** SUPPLIED INFORMATION follows **
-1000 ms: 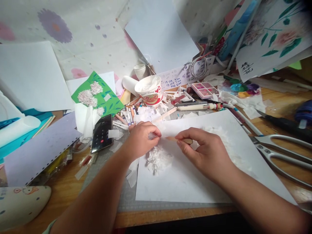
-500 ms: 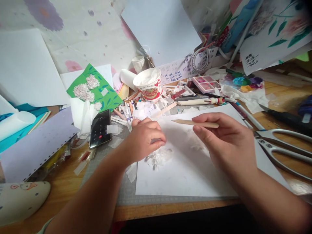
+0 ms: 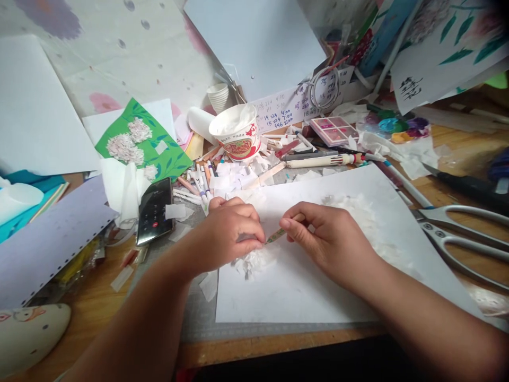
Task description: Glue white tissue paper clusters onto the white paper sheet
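Note:
My right hand (image 3: 322, 233) pinches a thin, pointed wooden stick (image 3: 275, 235). Its tip reaches down to the fingertips of my left hand (image 3: 234, 231). Those left fingers are pressed together just above a ruffled clump of white tissue paper (image 3: 252, 263); what they grip is hidden. The clump rests on a large white sheet of paper (image 3: 294, 297). Partly behind my right hand and forearm, more ruffled white tissue (image 3: 366, 217) lies on the same sheet.
A paper bowl (image 3: 235, 132) stands behind the sheet among scattered pens and paper scraps. Scissors (image 3: 469, 228) and a knife (image 3: 457, 185) lie at the right. On the left are a phone (image 3: 155, 212) and a green card with tissue flowers (image 3: 159, 132).
My right hand has moved left and turned the stick so its tip points down at my left fingertips. More tissue on the sheet now shows. The whole view has shifted slightly.

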Motion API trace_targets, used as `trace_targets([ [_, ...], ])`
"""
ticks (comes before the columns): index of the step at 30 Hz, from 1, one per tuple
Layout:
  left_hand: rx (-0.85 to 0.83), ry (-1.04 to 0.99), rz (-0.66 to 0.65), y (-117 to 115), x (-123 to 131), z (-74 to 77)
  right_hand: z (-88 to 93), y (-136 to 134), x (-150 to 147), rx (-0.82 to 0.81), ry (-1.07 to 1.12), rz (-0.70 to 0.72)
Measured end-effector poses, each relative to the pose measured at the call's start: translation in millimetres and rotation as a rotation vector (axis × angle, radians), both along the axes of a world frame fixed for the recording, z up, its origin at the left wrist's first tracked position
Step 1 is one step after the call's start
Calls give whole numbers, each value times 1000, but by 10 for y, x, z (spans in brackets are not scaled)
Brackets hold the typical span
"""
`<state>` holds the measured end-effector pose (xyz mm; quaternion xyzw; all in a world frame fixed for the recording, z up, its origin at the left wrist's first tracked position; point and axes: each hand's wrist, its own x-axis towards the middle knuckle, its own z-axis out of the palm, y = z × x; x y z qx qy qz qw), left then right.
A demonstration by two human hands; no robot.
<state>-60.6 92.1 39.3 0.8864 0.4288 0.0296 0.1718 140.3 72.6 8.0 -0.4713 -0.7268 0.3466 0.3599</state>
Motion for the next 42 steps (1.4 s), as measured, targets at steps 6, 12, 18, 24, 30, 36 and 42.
trace_targets([
  [6, -46, -55, -17, 63, -111, 8, -22, 29, -45, -12, -81, 27],
  [12, -29, -45, -13, 71, -145, -6, -8, 67, -82, -50, -121, 56],
  [18, -30, -82, 38, 75, -161, 17, 47, 18, -27, -24, 56, -38],
  [24, 186, -142, 232, 116, -201, -34, 71, -40, 99, 86, 288, -376],
  [30, 278, 17, 176, 150, -177, -219, 37, -53, 93, 116, 255, -364],
  [36, 316, 19, 181, 174, -141, -262, 27, -57, 97, 113, 225, -367],
  [42, 320, -22, 106, 146, -66, -261, 40, -50, 89, 127, 220, -358],
])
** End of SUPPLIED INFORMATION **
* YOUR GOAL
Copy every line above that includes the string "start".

* RESULT FOR THIS EXERCISE
Measured end-effector poses, each relative to the pose measured at the call's start: translation in millimetres and rotation as a rotation vector (axis × angle, radians), both along the axes of a world frame fixed for the recording, z up, its origin at the left wrist's first tracked position
Step 1 is one step after the call's start

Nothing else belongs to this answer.